_Task_. Locate every line below that contains the word "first" and copy it.

_Supplied information_.
----------

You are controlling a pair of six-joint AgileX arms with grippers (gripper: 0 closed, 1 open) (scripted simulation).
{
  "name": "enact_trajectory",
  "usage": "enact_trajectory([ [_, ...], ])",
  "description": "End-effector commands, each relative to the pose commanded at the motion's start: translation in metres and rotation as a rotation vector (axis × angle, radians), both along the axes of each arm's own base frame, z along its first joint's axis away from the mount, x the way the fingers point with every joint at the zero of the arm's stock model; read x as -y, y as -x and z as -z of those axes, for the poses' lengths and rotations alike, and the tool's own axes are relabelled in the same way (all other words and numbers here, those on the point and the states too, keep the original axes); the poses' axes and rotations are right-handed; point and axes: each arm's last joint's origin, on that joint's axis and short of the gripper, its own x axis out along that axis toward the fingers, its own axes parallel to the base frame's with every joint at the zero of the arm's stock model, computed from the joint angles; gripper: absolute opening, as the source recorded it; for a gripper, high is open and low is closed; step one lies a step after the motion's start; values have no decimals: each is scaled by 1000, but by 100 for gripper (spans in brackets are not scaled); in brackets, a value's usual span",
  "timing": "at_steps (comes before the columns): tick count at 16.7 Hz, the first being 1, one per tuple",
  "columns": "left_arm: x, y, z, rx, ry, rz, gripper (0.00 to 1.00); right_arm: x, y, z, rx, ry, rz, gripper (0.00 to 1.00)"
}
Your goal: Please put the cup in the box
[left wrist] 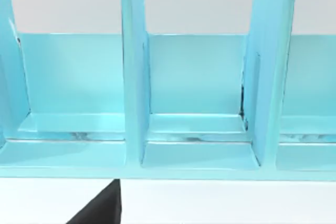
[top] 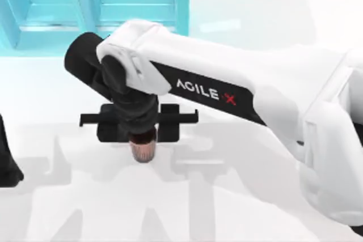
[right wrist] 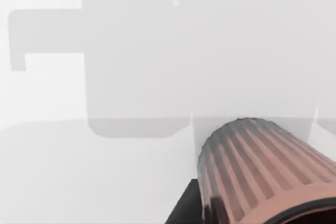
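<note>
The reddish-brown ribbed cup [top: 143,150] pokes out from under my right gripper [top: 140,139], which is shut on it left of the table's middle. In the right wrist view the cup [right wrist: 262,171] is close, with one dark finger [right wrist: 184,211] against its side and the gripper's shadow far off on the white table. The light blue box [top: 182,9] stands at the back left, beyond the right gripper. Its upright dividers [left wrist: 134,77] and open compartments face the left wrist camera. My left arm [top: 8,165] is parked at the table's left edge.
My right arm's white link [top: 238,83] crosses the table from the right toward the box. The white tabletop [top: 227,208] lies in front of the gripper. A dark shape [left wrist: 100,208] sits low in the left wrist view.
</note>
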Motion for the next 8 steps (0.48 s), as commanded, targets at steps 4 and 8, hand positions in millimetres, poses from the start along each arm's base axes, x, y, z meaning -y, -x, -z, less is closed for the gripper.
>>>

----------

_Answer box_.
  "description": "End-effector commands, each relative to the pose commanded at the motion's start: translation in metres and rotation as a rotation vector (axis × angle, radians), both along the axes of each arm's own base frame, z along its first joint's axis away from the mount, x the way the fingers point with every joint at the zero of the arm's stock model; read x as -y, y as -x and z as -z of those axes, for the poses' lengths and rotations alike, and the tool's own axes are relabelled in the same way (all other words and numbers here, those on the point and the states too, keep the original axes); the poses' axes and rotations are right-handed; point and axes: each arm's last joint's origin, on that joint's axis and short of the gripper, its own x axis out along that axis toward the fingers, its own axes parallel to the base frame's with every joint at the zero of the arm's stock model, computed from the joint angles; gripper: absolute opening, as the source recorded it; for a gripper, high is open and low is closed; step one lies a step after the motion's start; values have no decimals: each is scaled by 1000, but by 100 for gripper (spans in brackets are not scaled); in brackets, a value's usual span",
  "timing": "at_steps (comes before the columns): tick count at 16.7 Hz, the first being 1, one per tuple",

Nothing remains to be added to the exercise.